Crimean status referendum, 2014 was a referendum on the status of Crimea held on March 16, 2014, by the legislature of the Autonomous Republic of Crimea as well as by the local government of Sevastopol, both subdivisions of Ukraine. The referendum asked the people of Crimea whether they wanted to join Russia as a federal subject, or if they wanted to restore the 1992 Crimean constitution and Crimea's status as a part of Ukraine.
The available choices did not include keeping the status quo of Crimea and Sevastopol as they were at the time the referendum was held. Since the 1992 constitution accords greater powers to the Crimean parliament including full sovereign powers to establish relations with other states, many commentators argued that both available referendum choices would result in de facto separation from Ukraine.

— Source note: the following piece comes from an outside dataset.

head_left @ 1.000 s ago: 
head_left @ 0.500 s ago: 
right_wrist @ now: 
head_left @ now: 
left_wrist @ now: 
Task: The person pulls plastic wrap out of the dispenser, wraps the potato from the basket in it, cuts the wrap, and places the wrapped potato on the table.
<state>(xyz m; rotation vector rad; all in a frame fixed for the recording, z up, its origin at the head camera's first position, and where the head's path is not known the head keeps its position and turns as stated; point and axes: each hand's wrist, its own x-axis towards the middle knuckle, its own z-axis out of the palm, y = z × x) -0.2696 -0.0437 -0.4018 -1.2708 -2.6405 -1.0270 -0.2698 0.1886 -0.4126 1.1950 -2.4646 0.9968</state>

The Supreme Council of Crimea considered the ousting of Ukrainian President Viktor Yanukovych in the 2014 Ukrainian revolution as a coup and the new interim government in Kiev as illegitimate and stated that the referendum was a response to these developments. The final date and ballot choices were set only ten days before the plebiscite was held. The referendum was regarded as illegitimate by most countries including all European Union members, the United States and Canada because of the events surrounding it including the plebiscite being held while the peninsula was occupied by Russian soldiers.Thirteen members of the United Nations Security Council voted in favor of a resolution declaring the referendum invalid, but Russia vetoed it and China abstained. A United Nations General Assembly resolution was later adopted, by a vote of 100 in favor vs. 11 against with 58 abstentions, which declared the referendum invalid and affirmed Ukraine's territorial integrity. The Mejlis of the Crimean Tatar People called for a boycott of the referendum.

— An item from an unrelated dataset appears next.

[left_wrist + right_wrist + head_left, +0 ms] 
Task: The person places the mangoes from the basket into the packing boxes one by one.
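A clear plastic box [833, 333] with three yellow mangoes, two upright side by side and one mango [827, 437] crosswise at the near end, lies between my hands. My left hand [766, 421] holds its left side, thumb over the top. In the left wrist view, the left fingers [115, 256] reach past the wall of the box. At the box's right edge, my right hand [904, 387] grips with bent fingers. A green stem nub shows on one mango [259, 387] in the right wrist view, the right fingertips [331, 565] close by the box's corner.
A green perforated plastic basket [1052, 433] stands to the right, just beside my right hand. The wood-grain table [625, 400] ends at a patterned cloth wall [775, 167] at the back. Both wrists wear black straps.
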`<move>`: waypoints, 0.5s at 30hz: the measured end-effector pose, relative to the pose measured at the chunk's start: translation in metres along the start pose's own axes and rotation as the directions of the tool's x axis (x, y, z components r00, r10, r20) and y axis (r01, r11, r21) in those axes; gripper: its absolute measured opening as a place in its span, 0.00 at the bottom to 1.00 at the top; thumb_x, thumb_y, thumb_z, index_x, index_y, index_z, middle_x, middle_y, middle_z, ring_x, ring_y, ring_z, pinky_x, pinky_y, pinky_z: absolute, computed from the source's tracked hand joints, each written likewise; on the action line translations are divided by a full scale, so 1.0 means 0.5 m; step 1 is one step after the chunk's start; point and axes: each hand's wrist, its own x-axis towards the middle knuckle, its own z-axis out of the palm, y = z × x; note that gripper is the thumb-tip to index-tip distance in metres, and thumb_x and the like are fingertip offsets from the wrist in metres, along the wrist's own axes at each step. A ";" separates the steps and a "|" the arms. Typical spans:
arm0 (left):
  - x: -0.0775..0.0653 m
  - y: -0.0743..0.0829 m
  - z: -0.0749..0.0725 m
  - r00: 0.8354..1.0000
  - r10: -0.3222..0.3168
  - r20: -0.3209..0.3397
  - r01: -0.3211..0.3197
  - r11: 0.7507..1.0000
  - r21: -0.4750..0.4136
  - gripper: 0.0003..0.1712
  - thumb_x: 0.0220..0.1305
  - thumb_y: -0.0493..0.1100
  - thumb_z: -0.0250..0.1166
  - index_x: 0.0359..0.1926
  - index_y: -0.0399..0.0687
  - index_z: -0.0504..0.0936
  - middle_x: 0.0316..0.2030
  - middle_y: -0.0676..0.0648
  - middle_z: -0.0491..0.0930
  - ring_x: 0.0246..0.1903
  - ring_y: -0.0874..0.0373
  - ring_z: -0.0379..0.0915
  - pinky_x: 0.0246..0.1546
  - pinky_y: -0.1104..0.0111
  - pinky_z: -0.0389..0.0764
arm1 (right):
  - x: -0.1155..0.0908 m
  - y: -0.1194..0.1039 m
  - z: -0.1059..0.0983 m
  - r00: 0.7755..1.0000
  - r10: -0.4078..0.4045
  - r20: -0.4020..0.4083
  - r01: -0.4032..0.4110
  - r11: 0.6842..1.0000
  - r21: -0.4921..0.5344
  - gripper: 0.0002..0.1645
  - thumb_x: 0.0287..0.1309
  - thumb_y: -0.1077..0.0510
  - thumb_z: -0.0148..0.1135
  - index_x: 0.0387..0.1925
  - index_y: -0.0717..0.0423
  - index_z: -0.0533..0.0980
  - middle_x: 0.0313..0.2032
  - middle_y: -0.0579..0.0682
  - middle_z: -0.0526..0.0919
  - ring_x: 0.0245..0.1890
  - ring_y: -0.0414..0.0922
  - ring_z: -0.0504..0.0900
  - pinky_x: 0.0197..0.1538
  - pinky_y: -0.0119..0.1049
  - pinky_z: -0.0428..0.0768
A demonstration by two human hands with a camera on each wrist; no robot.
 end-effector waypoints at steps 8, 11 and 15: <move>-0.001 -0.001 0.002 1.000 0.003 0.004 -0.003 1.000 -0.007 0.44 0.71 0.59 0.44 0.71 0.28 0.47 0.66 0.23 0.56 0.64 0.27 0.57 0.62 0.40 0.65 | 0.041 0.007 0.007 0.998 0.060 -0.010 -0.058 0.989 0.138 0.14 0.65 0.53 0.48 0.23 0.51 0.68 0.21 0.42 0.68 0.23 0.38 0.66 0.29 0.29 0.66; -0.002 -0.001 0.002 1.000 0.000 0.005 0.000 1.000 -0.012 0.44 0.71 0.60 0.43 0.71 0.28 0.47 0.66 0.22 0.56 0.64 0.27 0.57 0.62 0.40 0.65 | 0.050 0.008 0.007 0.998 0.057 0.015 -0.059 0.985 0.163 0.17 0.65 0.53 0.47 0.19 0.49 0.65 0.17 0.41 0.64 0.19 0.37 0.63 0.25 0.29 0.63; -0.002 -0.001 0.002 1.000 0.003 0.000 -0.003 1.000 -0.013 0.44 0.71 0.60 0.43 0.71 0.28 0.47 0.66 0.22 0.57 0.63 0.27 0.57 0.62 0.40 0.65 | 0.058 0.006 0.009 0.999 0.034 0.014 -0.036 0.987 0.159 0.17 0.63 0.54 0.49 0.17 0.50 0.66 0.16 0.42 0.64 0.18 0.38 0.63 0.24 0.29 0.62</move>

Russia officially recognized the results of the Crimean referendum and claims that unilateral Kosovo declaration of independence has set a precedent, which allows secession of Crimea from Ukraine. Such parallels, however, are disputed by some legal scholars.
The official result from the Autonomous Republic of Crimea was a 96.77 percent vote for integration of the region into the Russian Federation with an 83.1 percent voter turnout. The Mejlis Deputy Chairman Akhtem Chiygoz stated that the actual turnout could not have exceeded 30–40 percent. In an interview on 22 January 2015 Igor Strelkov admitted that his militia group coerced Crimean deputies to vote in favor of secession from Ukraine.
Following the referendum, The Supreme Council of Crimea and Sevastopol City Council declared the independence of the Republic of Crimea from Ukraine and requested to join the Russian Federation. On the same day, Russia recognized the Republic of Crimea as a sovereign state.